To do: Images excluded, repeat each entry below exactly.

Available data:
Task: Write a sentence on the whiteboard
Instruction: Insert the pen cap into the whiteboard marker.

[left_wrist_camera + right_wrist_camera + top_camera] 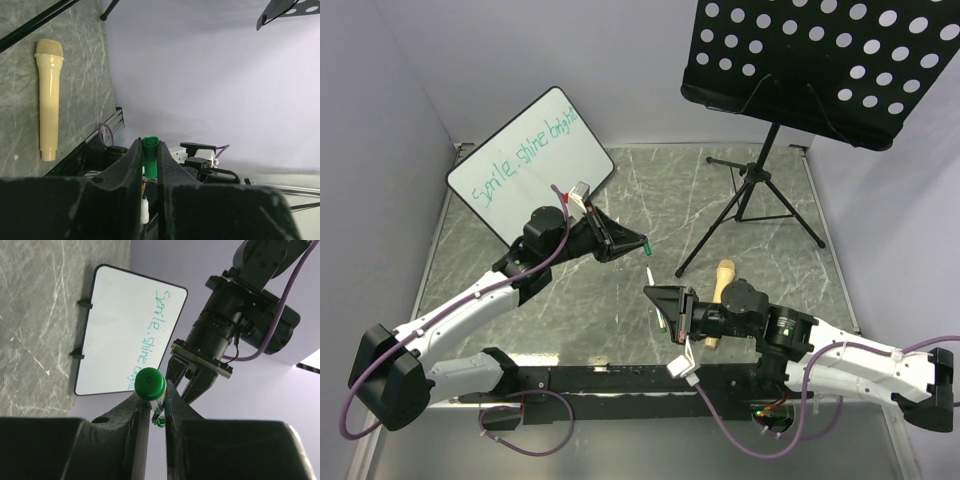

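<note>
sentence [525, 153]: "Smile, shine bright" | teal handwriting | on whiteboard [542, 188]

A: Top cam?
B: Fixed, above & behind the arms, looking down on the whole table [660, 190]. Far off, bases at btm edge.
A: L wrist?
B: Sits behind its own fingers [125, 170], v. close on the cap [150, 150] btwn them. Faces mic [49, 100] & wall. View's rolled, table runs up the left side.
A: R wrist?
B: Same setup, close on marker [150, 383], facing board [120, 330] & left arm [235, 325].
A: Overlap?
B: Top + L wrist share mic & stand [730, 95]. Top + R wrist share board & left arm.
</note>
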Robot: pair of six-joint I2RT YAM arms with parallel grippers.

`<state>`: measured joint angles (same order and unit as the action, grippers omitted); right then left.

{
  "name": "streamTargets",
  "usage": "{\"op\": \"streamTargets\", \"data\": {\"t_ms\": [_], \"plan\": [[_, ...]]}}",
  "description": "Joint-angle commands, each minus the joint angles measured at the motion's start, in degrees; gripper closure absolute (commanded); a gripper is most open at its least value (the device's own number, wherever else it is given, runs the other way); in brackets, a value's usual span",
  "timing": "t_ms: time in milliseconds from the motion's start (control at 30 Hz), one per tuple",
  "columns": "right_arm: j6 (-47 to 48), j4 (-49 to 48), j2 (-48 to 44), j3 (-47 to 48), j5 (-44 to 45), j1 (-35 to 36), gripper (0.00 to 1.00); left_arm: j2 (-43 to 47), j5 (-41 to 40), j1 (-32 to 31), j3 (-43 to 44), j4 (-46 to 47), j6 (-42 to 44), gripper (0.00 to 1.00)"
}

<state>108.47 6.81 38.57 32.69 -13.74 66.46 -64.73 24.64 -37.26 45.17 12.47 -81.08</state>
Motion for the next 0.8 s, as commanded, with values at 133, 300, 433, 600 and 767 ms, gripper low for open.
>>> {"op": "streamTargets", "data": {"t_ms": [133,300,433,600,767], "plan": [[0.26,-1.98,0.63,2.73,0.11,-1.68,1.00,2.06,-0.04,0.25,0.19,-1.57,1.71,0.99],[0.34,-2.94,1.25,2.82,-0.32,-2.21,1.00,1.54,1.11,0.17,0.01,-1.05,1.80,0.99],[0.52,-3.38,1.51,2.73,-0.50,-2.29,1.00,1.27,1.20,0.17,0.36,-2.01,2.33,0.99],[0.52,-2.94,1.51,3.26,-0.41,-2.30,1.00,1.27,0.93,0.52,0.36,-2.62,3.03,0.99],[0.70,-2.59,1.42,3.44,-0.68,-2.30,1.00,1.01,1.37,0.87,0.36,-2.80,3.47,0.99]]}}
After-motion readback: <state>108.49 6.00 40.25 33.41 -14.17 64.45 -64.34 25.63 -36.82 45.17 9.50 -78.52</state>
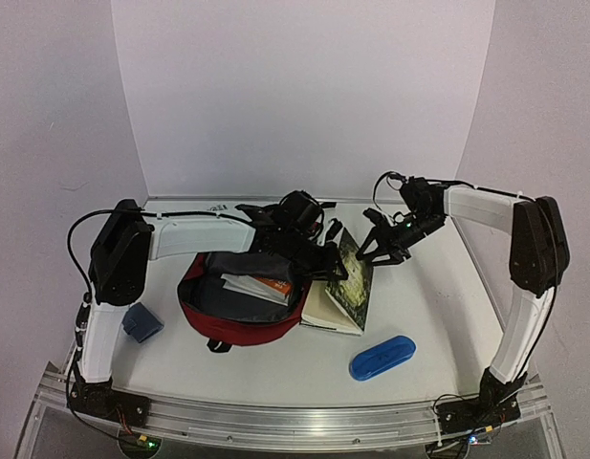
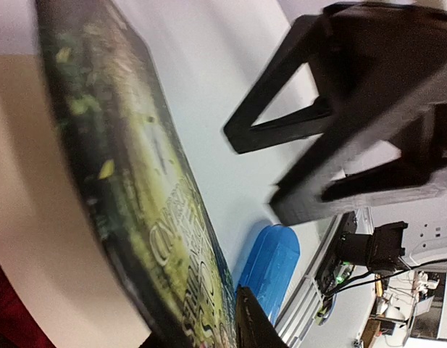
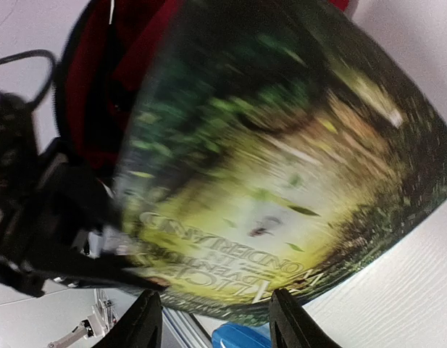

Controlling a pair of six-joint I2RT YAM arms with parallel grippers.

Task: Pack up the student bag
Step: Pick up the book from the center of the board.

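Two robot arms work one table [image 1: 419,306]: the left arm [image 1: 199,236] and the right arm [image 1: 481,206], with one gripper each, the left gripper [image 1: 325,260] and the right gripper [image 1: 371,251]. One student bag [image 1: 218,328] lies just left of the left gripper. One green-covered book [image 1: 355,277] stands between the two grippers; whether the cream pages [image 1: 325,308] under it are a second book cannot be told. One orange-covered book [image 1: 266,286] lies in the bag. One blue oblong case [image 1: 382,357] lies below the right gripper, and one small dark blue block [image 1: 142,321] well left of the left gripper.
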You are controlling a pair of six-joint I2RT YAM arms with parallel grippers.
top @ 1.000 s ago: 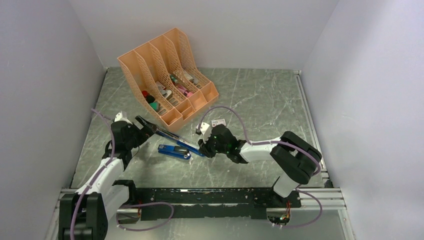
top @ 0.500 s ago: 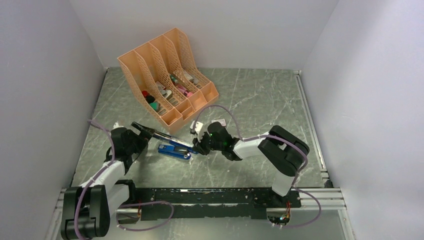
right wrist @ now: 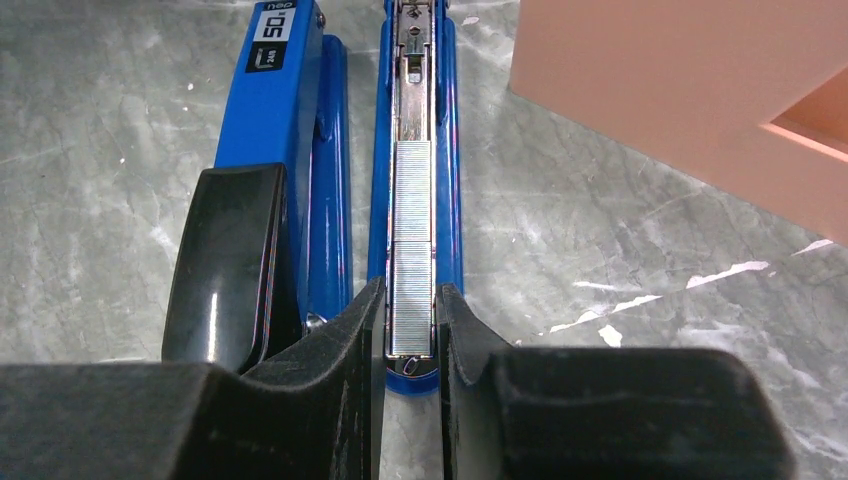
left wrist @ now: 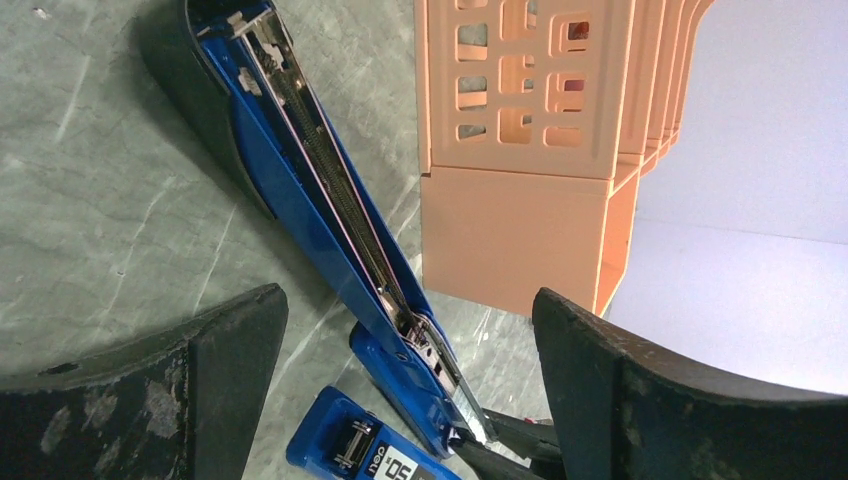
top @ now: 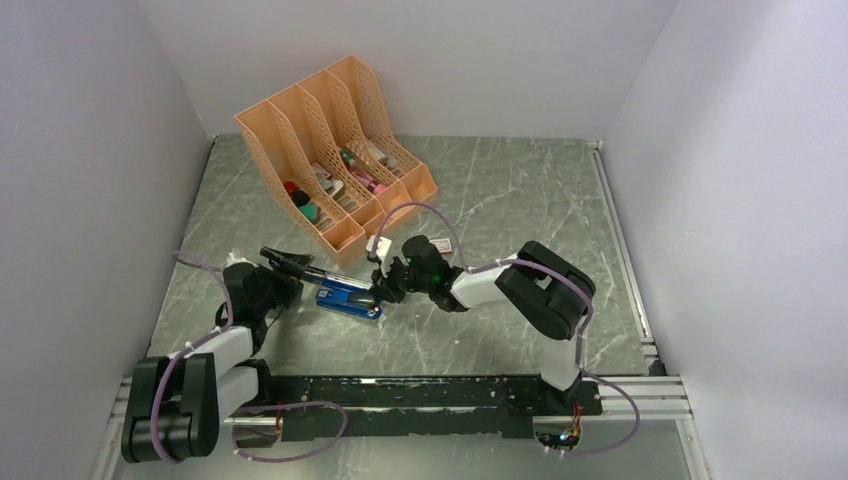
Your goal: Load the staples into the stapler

Answer space:
Task: Write a sentence on the whiteboard
Instruction: Insert the pen cap into the whiteboard marker.

[left_wrist_camera + right_wrist_camera + top_camera] 

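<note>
sentence [525, 153]: "Smile, shine bright" | teal handwriting | on whiteboard [542, 188]

A: Top cam?
B: Fixed, above & behind the arms, looking down on the whole table [660, 190]. Far off, bases at btm edge.
A: L wrist?
B: Sits behind its own fingers [125, 170], v. close on the cap [150, 150] btwn them. Faces mic [49, 100] & wall. View's rolled, table runs up the left side.
A: R wrist?
B: Same setup, close on marker [150, 383], facing board [120, 330] & left arm [235, 325].
A: Overlap?
B: Top + L wrist share mic & stand [730, 95]. Top + R wrist share board & left arm.
</note>
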Robot: pair of six-joint I2RT YAM arms with parallel grippers.

`<state>`: measured joint angles (same order and unit as the action, grippers omitted); right then left.

{
  "name": "streamTargets",
  "usage": "{\"op\": \"streamTargets\", \"data\": {\"t_ms\": [_], \"plan\": [[_, ...]]}}",
  "description": "Joint-angle commands, each minus the joint angles measured at the motion's start, in degrees; gripper closure absolute (commanded); a gripper is most open at its least value (the device's own number, wherever else it is given, runs the other way); in brackets, a value's usual span",
  "timing": "t_ms: time in milliseconds from the motion's start (control at 30 Hz), one per tuple",
  "columns": "right_arm: j6 (-47 to 48), j4 (-49 to 48), j2 (-48 to 44), j3 (-47 to 48), j5 (-44 to 45), j1 (-35 to 36), gripper (0.00 to 1.00); left_arm: j2 (-43 to 47), j5 (-41 to 40), j1 (-32 to 31), j3 (-43 to 44), j4 (-46 to 47), j6 (-42 to 44), gripper (0.00 to 1.00)"
}

<state>108.47 6.81 38.57 32.69 -13.74 66.46 -64.73 24.64 -37.26 45.17 12.47 -81.08</state>
Motion for the next 0.8 s, as commanded, with values at 133, 300, 433, 600 and 767 ms, gripper low for open.
>>> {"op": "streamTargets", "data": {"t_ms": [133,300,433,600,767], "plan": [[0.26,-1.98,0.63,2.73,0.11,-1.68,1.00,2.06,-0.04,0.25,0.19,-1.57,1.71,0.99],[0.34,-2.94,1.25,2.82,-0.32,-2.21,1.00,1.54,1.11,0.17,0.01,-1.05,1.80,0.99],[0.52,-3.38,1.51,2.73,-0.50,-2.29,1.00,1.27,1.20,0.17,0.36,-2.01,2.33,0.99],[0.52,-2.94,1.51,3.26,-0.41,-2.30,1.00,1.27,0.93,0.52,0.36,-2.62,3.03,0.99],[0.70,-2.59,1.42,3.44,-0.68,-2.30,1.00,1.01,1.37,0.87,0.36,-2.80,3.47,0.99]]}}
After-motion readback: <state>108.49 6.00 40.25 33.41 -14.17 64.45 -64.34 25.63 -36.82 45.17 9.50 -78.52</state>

Controlling a pair of six-joint I2RT YAM arms with parallel grippers.

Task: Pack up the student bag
Step: Pick up the book from the center of the board.

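Two robot arms work one table [image 1: 419,306]: the left arm [image 1: 199,236] and the right arm [image 1: 481,206], with one gripper each, the left gripper [image 1: 325,260] and the right gripper [image 1: 371,251]. One student bag [image 1: 218,328] lies just left of the left gripper. One green-covered book [image 1: 355,277] stands between the two grippers; whether the cream pages [image 1: 325,308] under it are a second book cannot be told. One orange-covered book [image 1: 266,286] lies in the bag. One blue oblong case [image 1: 382,357] lies below the right gripper, and one small dark blue block [image 1: 142,321] well left of the left gripper.
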You are controlling a pair of six-joint I2RT YAM arms with parallel grippers.
top @ 1.000 s ago: 
top @ 0.500 s ago: 
right wrist @ now: 
left wrist @ now: 
top @ now: 
Your goal: Load the staples into the stapler

No further answer is required.